Abstract Simone Möhlmann (2020)
The recent flow of refugees included a lot of children. Refugee children are torn between different languages and cultures and often struggle with their identity. The process of acculturation can widen the gap between their home and the outside world. Someone’s identity changes their whole life, however the adolescence is important for identity formation. Many experiences, such as fleeing, parentification, discrimination and thoughts on gender can cause shifts in identity building. The views of young refugees on victimhood versus empowerment, bi-cultural identity building and connected wishes for and experiences with support by healthcare professionals is unknown. Insight into these views and experiences can help shape further person-centred healthcare.
For this qualitative study, eleven semi-structured interviews were conducted with refugees aged 18-40 whom arrived as a 4-12 year old child in the Netherlands. Participants were purposively sampled until theoretical data saturation was reached. Inductive coding and thematic analysis were carried out.
Young refugees should be empowered to participate without focussing on being different according to the participants. Views on victimhood differed, however they did not perceive themselves as being a victim. Participants mentioned different experiences with their general practitioner (GP). Most important empowering factor was providing culturally competent care.

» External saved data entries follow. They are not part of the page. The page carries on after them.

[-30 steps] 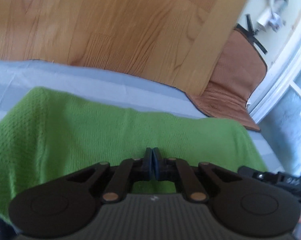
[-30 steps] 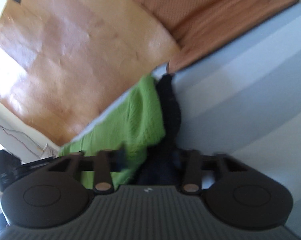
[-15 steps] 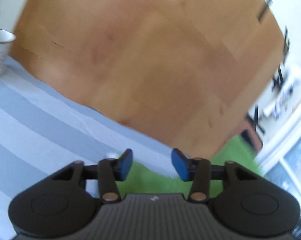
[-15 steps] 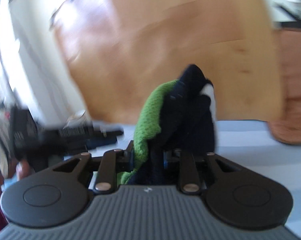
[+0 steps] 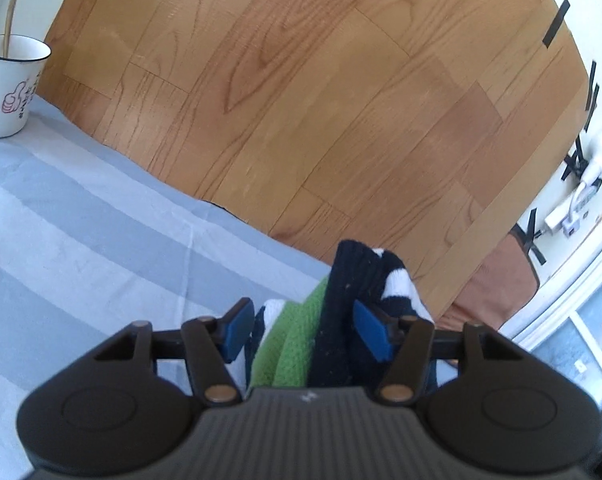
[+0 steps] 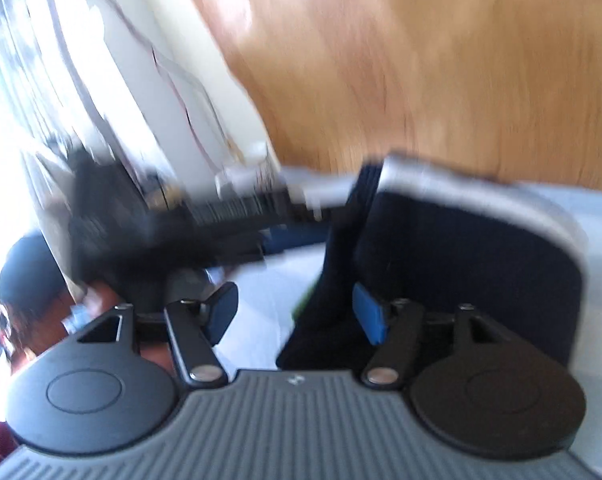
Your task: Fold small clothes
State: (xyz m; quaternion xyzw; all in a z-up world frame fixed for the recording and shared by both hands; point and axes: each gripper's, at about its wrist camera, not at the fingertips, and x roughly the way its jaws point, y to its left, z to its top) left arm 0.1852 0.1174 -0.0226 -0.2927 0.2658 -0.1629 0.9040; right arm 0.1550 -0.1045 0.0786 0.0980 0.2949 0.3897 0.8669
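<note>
The small garment [image 5: 333,320] is green knit with navy and white stripes. In the left wrist view it stands bunched between the open fingers of my left gripper [image 5: 305,328]; the blue pads [image 5: 371,336] do not press it. In the blurred right wrist view the navy part of the garment [image 6: 441,256] lies ahead on the striped cloth. My right gripper [image 6: 297,312] is open, with the dark fabric against its right pad [image 6: 367,316]. The left gripper's dark body [image 6: 173,216] shows at the left there.
A grey-and-white striped cloth [image 5: 81,220] covers the table. A white enamel mug [image 5: 9,88] with a wooden stick stands at the far left. Beyond the table edge lie wooden floor [image 5: 321,100] and a brown mat [image 5: 501,280].
My left gripper opened and swung left, and now has the bunched garment between its fingers. My right gripper carried the garment leftward, then opened and let it go.
</note>
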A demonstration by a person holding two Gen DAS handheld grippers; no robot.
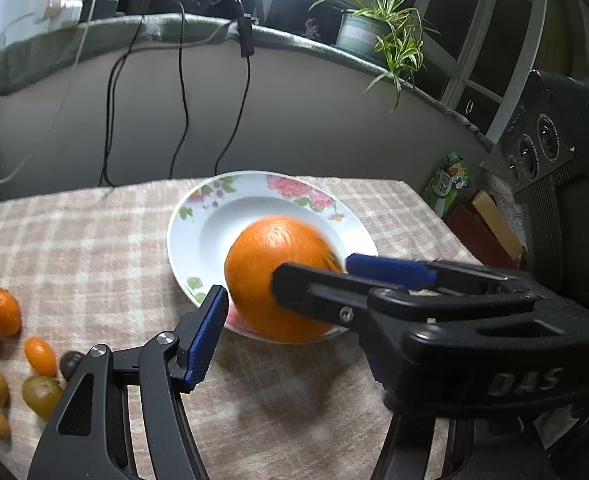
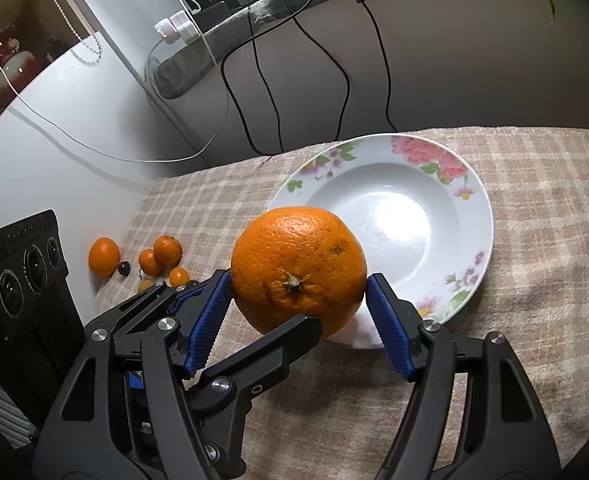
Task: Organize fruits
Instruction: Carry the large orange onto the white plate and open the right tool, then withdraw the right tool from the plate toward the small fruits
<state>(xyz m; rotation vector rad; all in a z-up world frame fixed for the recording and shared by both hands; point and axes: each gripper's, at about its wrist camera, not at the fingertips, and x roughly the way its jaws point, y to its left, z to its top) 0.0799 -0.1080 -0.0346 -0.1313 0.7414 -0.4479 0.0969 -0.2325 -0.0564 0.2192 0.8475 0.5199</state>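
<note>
Early stage: plate [image 2: 479, 216] holds nothing, right gripper [image 2: 298, 280] jaws grasp orange [image 2: 298, 268] at its near rim, left gripper [image 1: 282, 280] jaws released, small fruits [image 2: 150, 260] remain on tabletop [image 2: 534, 280].

We count one large orange [image 2: 298, 270] and one floral plate [image 2: 470, 216] near the cloth's [image 2: 534, 320] far edge. Toward its left edge we list three small oranges [image 2: 103, 257], one kumquat [image 1: 40, 351], one dark fruit [image 1: 70, 364] and three yellow-green fruits [image 1: 41, 396]. Four black cables [image 2: 262, 80] hang behind, plus one potted plant [image 1: 374, 32].
</note>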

Participants mentioned the need for education about the Dutch health care system and the role of a GP in order to adjust to their parents’ expectations. Participants reported their need for guidance with the Dutch systems and education about that for their parents in order to unburden them.
It is empowering for the bi-cultural identity building of young refugees if the GP pays attention to the patients’ context, proactively asks about psychosocial problems and treats all patients the same. To better endorse the needs of refugee children, health care providers, including GP’s, should improve their culturally sensitive and personalised care.